Hingerl Johannes C, Karollus Alexander, Gagneur Julien
School of Computation, Information and Technology, Technical University of Munich, Munich, Germany.
Munich Center for Machine Learning, Munich, Germany.
Bioinformatics. 2025 Sep 4. doi: 10.1093/bioinformatics/btaf467.
Accurately predicting how DNA sequence drives gene regulation and how genetic variants alter gene expression is a central challenge in genomics. Borzoi, which models over ten thousand genomic assays including RNA-seq coverage from over half a megabase of sequence context alone promises to become an important foundation model in regulatory genomics, both for massively annotating variants and for further model development. However, the currently used relative positional encodings limit Borzoi's computational efficiency.

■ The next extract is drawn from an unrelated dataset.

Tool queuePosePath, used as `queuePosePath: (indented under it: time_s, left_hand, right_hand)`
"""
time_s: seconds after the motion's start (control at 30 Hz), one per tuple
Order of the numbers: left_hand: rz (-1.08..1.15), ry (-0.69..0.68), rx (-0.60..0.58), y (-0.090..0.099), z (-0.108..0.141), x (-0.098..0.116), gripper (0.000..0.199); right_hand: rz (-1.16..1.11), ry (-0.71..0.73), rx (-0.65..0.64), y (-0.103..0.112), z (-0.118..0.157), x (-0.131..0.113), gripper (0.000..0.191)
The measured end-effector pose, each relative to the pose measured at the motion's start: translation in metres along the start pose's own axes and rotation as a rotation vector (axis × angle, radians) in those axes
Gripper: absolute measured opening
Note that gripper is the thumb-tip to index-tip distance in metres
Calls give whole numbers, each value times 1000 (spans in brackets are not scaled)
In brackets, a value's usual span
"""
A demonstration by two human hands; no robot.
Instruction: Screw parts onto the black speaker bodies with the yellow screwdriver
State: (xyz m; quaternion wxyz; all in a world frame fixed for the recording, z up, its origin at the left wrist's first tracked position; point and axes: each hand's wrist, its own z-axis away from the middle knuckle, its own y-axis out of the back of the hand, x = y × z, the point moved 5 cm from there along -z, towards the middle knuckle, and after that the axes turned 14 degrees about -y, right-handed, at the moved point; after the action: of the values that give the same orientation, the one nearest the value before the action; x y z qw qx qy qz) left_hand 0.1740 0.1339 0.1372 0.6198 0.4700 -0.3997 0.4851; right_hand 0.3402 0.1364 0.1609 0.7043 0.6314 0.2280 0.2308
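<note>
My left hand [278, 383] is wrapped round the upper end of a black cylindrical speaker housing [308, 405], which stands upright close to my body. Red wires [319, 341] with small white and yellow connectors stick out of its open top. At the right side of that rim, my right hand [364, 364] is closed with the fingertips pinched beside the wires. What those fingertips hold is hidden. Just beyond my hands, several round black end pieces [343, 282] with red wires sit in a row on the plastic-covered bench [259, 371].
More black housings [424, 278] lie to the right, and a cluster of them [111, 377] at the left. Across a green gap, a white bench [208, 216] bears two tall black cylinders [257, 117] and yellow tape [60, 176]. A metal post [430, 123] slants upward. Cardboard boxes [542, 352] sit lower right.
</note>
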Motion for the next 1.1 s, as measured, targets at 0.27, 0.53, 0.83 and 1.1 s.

We present Flashzoi, an enhanced Borzoi model that leverages rotary positional encodings and FlashAttention-2. This achieves over 3-fold faster training and inference and up to 2.4-fold reduced memory usage, while maintaining or improving accuracy in modeling various genomic assays including RNA-seq coverage, predicting variant effects, and enhancer-promoter linking. Flashzoi's improved efficiency facilitates large-scale genomic analyses and opens avenues for exploring more complex regulatory mechanisms and modeling.
The Flashzoi model architecture is part of the MIT-licensed borzoi-pytorch package, can be found at https://github.com/johahi/borzoi-pytorch and installed via pip. Model weights for all four Flashzoi and Borzoi replicates are available at https://huggingface.co/johahi under the MIT license. The code has been archived at https://zenodo.org/records/15669913.
Supplementary data are available at Bioinformatics online.
准确预测DNA序列如何驱动基因调控以及基因变异如何改变基因表达是基因组学中的核心挑战。Borzoi对一万多种基因组分析进行建模,仅从超过半兆碱基的序列上下文的RNA-seq覆盖范围就能做出预测,有望成为调控基因组学中的重要基础模型,既用于大规模注释变异,也用于进一步的模型开发。然而,目前使用的相对位置编码限制了Borzoi的计算效率。
我们提出了Flashzoi,这是一种增强的Borzoi模型,它利用了旋转位置编码和FlashAttention-2。这使得训练和推理速度提高了3倍多,内存使用量减少了2.4倍,同时在对包括RNA-seq覆盖范围、预测变异效应和增强子-启动子连接在内的各种基因组分析进行建模时保持或提高了准确性。Flashzoi提高的效率促进了大规模基因组分析,并为探索更复杂的调控机制和建模开辟了道路。
Flashzoi模型架构是遵循麻省理工学院许可的borzoi-pytorch包的一部分,可在https://github.com/johahi/borzoi-pytorch上找到,并可通过pip安装。所有四个Flashzoi和Borzoi复制品的模型权重可在https://huggingface.co/johahi上根据麻省理工学院许可获得。代码已存档于https://zenodo.org/records/15669913。
补充数据可在《生物信息学》在线获取。